En el caso de República Dominicana, el Sistema de Protección Social incrementó en un 85.1% la cantidad de hogares beneficiarios de las transferencias monetarias, pasando de 811,000 a 1.5 millones de hogares. Esto se realizó a través del programa Quédate en Casa, el cual supone una importante ampliación vertical y horizontal de Progresando con Solidaridad, en el marco de la respuesta al COVID-19. Esta medida supone que el 45.7% del total de hogares proyectados por la Oficina Nacional de Estadística al 2020 están cubiertos por la protección social, y aproximadamente el 73.5% de los hogares pobres y vulnerables del país, de acuerdo a los registros del SIUBEN.

Adicionalmente, se han implementado otros importantes mecanismos de protección laboral como la implementación del Fondo de Asistencia Social al Empleado (FASE) el cual busca mantener los ingresos de los empleados formales que hayan sido suspendidos mediante una entrega mensual estimada entre RD$5,000 y RD$8,500 por empleado/a, a fin de que pueda mantener un consumo básico y contrarrestar, en parte, los efectos económicos de la presente emergencia.

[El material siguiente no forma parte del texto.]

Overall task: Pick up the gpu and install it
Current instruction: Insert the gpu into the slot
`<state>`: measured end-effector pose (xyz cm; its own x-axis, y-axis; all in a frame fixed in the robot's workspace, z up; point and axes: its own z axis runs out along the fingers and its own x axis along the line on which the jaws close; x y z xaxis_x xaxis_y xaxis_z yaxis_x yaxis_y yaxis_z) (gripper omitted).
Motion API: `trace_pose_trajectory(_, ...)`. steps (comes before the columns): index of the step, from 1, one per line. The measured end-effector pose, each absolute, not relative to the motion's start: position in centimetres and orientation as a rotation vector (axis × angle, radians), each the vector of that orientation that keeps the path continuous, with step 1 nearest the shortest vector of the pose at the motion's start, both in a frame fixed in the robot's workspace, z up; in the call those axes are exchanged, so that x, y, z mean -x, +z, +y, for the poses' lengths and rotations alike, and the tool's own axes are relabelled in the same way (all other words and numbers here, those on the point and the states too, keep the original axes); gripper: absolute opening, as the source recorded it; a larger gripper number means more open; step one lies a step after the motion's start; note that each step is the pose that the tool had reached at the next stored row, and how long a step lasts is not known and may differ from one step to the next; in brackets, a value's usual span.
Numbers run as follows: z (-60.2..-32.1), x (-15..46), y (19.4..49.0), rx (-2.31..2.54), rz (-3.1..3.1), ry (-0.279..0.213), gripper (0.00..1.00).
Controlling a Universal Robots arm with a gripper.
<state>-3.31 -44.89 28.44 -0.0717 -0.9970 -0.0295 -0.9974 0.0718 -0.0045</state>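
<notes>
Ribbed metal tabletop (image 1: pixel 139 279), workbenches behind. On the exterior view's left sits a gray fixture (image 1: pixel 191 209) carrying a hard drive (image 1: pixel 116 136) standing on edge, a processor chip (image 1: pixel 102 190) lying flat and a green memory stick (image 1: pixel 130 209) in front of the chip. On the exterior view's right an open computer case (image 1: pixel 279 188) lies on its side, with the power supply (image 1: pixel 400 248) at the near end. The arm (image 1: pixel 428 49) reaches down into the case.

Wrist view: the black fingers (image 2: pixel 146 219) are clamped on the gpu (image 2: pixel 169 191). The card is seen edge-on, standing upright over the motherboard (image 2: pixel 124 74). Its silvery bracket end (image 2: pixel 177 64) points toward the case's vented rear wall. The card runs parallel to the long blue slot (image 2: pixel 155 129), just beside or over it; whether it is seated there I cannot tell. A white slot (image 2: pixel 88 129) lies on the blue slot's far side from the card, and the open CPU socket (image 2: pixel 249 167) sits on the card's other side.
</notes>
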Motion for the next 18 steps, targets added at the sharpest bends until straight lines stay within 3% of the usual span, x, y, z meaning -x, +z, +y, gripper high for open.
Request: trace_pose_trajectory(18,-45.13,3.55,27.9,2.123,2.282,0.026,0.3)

La pandemia del COVID-19 nos recuerda también que los impactos en un lugar tienen consecuencias en otras regiones. Por ejemplo, en algunos países, como Kirguistán, una parte significativa de su PIB procede de las remesas. Otro ejemplo lo ofrecen países tan distintos como Montenegro, Maldivas y Cabo Verde, que dependen fuertemente del turismo (en el caso de Maldivas, casi un 60% del PIB), uno de los sectores más afectados por los confinamientos y las prohibiciones de viajar.

República Dominicana también enfrenta vulnerabilidad económica debido a la disminución del turismo y las remesas, las cuales representan el 9.3% y 8.4% del PIB respectivamente, y colocan al país en un alto nivel de vulnerabilidad económica ante la crisis del COVID-19.